**Your task**
In the data below, locate each line with the word "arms" and list it.

---- Supplied material

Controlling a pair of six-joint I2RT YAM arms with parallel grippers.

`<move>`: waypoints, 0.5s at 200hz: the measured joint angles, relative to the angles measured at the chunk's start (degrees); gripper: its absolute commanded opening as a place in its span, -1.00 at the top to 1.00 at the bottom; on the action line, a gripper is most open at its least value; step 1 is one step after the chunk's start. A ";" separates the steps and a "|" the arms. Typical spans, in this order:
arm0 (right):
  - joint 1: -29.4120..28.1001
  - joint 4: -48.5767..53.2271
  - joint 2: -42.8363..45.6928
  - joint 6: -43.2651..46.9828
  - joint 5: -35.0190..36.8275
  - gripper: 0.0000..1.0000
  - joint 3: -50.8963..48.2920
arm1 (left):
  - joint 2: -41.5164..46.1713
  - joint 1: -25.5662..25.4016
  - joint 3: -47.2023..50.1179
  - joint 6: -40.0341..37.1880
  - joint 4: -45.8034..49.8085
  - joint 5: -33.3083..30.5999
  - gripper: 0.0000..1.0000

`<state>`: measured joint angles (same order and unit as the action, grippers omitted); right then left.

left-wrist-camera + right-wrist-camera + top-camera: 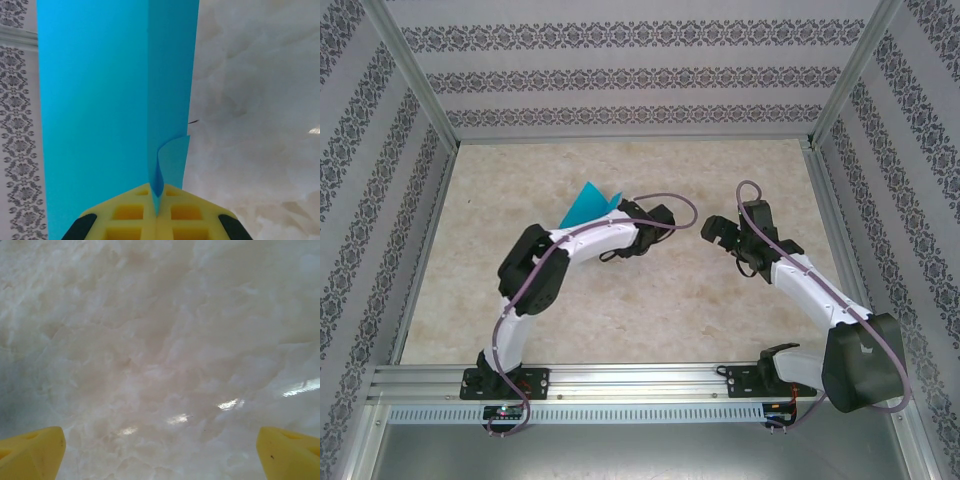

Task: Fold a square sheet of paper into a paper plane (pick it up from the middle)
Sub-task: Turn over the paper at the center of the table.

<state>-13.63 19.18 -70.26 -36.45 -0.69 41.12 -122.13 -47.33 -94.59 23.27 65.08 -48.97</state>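
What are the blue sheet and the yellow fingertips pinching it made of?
The blue sheet looks like thin matte paper: sharp crease, curled edge. The yellow fingertips seem moulded plastic or rubber, with square recesses; which, I cannot tell.

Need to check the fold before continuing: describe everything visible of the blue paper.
The cyan paper sheet is thin, plain and matte, with a straight lengthwise fold line and a small flap curling near the grip. The left end effector is shut on its near edge, holding it over the marble-look table.
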 measured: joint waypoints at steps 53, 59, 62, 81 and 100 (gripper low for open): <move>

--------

**Response below**
Controlling a pair of six-joint I2RT YAM arms with parallel grippers.
`<move>`: waypoints, 0.5s at 200hz: the measured joint angles, relative to the angles measured at the chunk's start (degrees); gripper: its absolute commanded opening as a place in its span, -1.00 at the top to 1.00 at the bottom; on the action line, a gripper is most open at its least value; step 1 is one step after the chunk's start. A ";" separates the steps and a "|" the arms. Typical spans, in this order:

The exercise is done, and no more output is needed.